The Sense of an Ending
Julian Barnes
Jonathan Cape, 160pp, £12.99

Martin Amis likes to quote Julian Barnes as saying that novelists write "around" their themes rather than "on" them. While Amis's own generalisations are the product of a refusal to say "in my experience", however, Barnes's remark is true in most cases - just not in his.

Starting with Metroland, published in 1981, Barnes has exhibited a preference for essayism and schematic structures over indirection and organic drama, for the comforting obedience of types over the potentially disquieting autonomy of characters.

He has written a shelf of novels that purr with the same contented ease as the essays collected in Letters from London and Something to Declare. Immune or averse to the strictures for authorial conduct set down by Flaubert ("must be . . . present everywhere and visible nowhere"), Barnes has taken refuge in facts and riffs and quips. This is a position rather than a problem per se, and an approach that the novel (neither Flaubert's invention nor his property) certainly permits. Yet making it work depends overwhelmingly on such non-dependable quantities as wit and charm, and the results when it fails can be exasperating.

Barnes's new novel, which borrows the title of a book by Frank Kermode, is a tale or study of reflection and reminiscence, an exercise in old-school Barnesian conversation, but in tune with the late-Barnes mood initiated by The Lemon Table (2004) - still too clever by more than half but with a new sobriety. The Sense of an Ending is concerned mainly with what Kermode calls the "problem of making sense of the way we make sense of the world", but the insights don't extend much beyond a line from Flaubert's Parrot: "The past is autobiographical fiction pretending to be a parliamentary report."

The book's narrator, Tony Webster, is a rueful, solitary sixtysomething like the Flaubert-fixated Geoffrey Braithwaite, but he describes an early-Sixties adolescence similar to that of Christopher Lloyd in Metroland - commuting from the suburbs to a London day school, envying a friend who reinforces his lack of daring and glamour. The friend is Adrian, introduced, like Charles Bovary, as the "new boy" in class, but he turns out to have more in common with Christopher's Jewish friend Toni, whose "swarthy, thick-lipped Middle European features" emphasised Christopher's "snub-nosed, indeterminately English face".

Adrian's exoticism is neither religious nor racial, but social - he comes from "a broken home" - and intellectual: "If Alex had read Russell and Wittgenstein, Adrian had read Camus and Nietzsche." Adrian's tastes are Continental, and so is his spiritual allegiance: "I hate the way the English have of not being serious about being serious. I really hate it." In contrast to everyone else, he has a life that is "novel-worthy".

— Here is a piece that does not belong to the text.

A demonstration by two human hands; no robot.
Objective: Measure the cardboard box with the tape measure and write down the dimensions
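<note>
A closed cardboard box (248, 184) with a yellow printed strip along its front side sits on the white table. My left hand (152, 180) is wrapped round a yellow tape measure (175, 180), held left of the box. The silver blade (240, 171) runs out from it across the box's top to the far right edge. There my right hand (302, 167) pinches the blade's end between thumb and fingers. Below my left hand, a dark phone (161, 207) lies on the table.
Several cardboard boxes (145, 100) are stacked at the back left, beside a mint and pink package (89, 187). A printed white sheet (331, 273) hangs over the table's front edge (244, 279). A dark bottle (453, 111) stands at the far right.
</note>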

The second section of the book portrays the recent circumstances, involving an unexpected bequest, which have prompted Tony's memories of his adolescence and exacerbated his regrets about the cowardice and passivity of his middle years ("Life went by"). Having realised how little he understood as a boy, Tony errs - deafeningly - on the side of caution: "I couldn't at this distance testify", "to be true to my memory, as far as that's ever possible", "Again, I want to stress that this is my reading now of what happened then", "At least, that's how I remember it now". He is so conscientious in elabor­ating on what his story means, and so plain-spoken in setting out his character ("a man who found comfort in his own doggedness"), that the reader is left with nothing to do.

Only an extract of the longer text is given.